= Work task =
Filter the records below for the word "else". Keep each line that has it.

= Records provided =
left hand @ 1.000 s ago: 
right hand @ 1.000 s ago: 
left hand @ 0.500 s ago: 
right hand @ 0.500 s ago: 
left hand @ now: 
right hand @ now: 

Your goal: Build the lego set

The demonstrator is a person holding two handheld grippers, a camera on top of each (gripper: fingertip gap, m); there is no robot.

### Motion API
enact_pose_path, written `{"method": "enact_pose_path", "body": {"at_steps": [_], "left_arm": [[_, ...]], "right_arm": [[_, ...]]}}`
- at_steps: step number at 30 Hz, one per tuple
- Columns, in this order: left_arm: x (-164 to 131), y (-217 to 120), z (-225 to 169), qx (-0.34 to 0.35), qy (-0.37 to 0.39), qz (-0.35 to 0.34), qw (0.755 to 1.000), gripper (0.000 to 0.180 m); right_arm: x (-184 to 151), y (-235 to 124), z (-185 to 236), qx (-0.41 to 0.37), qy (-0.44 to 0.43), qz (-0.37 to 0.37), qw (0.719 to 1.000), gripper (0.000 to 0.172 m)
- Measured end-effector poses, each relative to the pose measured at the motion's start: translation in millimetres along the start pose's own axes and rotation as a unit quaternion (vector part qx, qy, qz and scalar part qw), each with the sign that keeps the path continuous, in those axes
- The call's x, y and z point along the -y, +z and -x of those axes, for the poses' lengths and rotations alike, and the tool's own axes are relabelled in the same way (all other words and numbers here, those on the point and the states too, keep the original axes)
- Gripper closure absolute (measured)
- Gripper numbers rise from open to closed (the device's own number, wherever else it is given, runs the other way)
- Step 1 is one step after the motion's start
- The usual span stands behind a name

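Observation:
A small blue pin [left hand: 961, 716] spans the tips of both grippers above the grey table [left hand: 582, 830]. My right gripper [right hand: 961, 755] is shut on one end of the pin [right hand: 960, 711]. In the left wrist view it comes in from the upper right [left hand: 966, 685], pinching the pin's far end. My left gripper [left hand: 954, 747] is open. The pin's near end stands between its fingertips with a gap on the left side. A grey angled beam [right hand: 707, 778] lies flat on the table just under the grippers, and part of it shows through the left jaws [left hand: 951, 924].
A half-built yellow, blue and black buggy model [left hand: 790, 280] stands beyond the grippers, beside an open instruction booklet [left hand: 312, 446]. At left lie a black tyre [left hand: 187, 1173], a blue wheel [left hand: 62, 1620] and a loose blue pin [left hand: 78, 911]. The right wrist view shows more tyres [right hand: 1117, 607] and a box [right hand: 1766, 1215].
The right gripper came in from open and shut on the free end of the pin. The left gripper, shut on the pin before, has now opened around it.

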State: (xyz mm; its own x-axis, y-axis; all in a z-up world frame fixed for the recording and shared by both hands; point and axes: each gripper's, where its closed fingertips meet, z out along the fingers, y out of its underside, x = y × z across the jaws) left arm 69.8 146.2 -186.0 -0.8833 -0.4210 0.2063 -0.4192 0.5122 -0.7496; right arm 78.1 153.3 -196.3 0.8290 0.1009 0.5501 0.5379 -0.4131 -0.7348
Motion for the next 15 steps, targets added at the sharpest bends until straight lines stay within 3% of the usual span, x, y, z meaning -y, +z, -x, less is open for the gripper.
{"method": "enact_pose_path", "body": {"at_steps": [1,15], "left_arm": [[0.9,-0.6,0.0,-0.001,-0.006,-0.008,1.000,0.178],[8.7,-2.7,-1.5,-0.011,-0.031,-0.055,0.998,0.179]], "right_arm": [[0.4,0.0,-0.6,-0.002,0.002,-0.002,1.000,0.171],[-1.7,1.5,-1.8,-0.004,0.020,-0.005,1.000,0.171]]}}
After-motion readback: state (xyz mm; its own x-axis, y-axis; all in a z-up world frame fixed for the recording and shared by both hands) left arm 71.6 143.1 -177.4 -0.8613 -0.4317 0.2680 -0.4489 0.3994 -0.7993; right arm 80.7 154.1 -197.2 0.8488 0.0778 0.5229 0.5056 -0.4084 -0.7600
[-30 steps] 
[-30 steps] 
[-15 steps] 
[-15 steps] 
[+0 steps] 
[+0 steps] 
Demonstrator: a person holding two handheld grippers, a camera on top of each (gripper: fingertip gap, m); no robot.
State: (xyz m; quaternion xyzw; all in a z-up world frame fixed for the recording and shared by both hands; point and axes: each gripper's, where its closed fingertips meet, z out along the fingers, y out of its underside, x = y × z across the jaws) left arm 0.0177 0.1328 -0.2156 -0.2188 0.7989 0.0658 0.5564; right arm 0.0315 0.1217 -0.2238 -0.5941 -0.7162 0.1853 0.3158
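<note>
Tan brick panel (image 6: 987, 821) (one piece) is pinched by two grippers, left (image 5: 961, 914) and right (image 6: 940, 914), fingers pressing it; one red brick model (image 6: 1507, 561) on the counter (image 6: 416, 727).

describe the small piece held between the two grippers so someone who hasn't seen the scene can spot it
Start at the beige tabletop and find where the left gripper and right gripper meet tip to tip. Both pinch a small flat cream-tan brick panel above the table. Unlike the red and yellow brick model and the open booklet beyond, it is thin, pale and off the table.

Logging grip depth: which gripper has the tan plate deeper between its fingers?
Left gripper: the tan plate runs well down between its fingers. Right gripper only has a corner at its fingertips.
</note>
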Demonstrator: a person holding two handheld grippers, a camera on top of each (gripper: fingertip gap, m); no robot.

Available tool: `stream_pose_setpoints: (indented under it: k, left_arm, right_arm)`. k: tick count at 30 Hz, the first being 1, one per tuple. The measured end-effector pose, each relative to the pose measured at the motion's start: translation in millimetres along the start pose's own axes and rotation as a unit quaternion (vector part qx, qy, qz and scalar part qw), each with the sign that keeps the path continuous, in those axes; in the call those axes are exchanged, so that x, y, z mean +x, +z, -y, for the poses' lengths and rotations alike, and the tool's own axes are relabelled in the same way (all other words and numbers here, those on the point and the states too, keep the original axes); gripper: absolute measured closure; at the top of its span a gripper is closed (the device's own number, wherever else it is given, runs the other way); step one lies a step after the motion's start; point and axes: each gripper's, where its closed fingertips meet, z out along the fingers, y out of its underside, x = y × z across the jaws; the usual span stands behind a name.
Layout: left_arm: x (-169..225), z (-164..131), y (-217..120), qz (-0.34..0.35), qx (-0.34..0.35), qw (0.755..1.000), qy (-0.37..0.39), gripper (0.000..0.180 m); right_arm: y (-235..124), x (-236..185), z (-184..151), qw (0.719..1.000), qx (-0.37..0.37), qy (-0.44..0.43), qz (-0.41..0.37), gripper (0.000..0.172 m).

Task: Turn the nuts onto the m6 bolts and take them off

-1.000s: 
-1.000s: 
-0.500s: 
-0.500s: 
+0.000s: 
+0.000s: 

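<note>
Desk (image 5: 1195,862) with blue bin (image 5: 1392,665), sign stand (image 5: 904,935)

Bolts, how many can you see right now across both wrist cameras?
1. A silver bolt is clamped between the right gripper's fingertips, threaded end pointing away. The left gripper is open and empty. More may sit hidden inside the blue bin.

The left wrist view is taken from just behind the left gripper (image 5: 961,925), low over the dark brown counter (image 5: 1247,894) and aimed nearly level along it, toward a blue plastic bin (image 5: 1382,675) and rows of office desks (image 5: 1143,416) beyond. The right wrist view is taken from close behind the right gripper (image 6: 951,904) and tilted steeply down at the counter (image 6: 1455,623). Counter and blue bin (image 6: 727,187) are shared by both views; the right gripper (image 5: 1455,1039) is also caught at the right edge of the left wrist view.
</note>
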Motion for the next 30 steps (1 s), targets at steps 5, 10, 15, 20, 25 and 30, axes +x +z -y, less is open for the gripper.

= Answer box =
- Gripper numbers rise from open to closed (the device's own number, wherever else it is given, runs the other way)
Available tool: `stream_pose_setpoints: (indented under it: k, left_arm, right_arm)`. k: tick count at 30 Hz, the first being 1, one per tuple. The measured end-effector pose, each relative to the pose measured at the motion's start: translation in millimetres along the start pose's own axes and rotation as a unit quaternion (vector part qx, qy, qz and scalar part qw), each with the sign that keeps the path continuous, in those axes; in the call those axes are exchanged, so that x, y, z mean +x, +z, -y, for the poses' lengths and rotations alike, and the tool's own axes are relabelled in the same way (all other words and numbers here, those on the point and the states too, keep the original axes); gripper: absolute measured closure; at the top of its span a gripper is closed (the device's own number, wherever else it is given, runs the other way); step one lies a step after the motion's start; point and axes: each gripper's, where its closed fingertips meet, z out along the fingers, y out of its underside, x = y × z across the jaws; the usual span stands behind a name.

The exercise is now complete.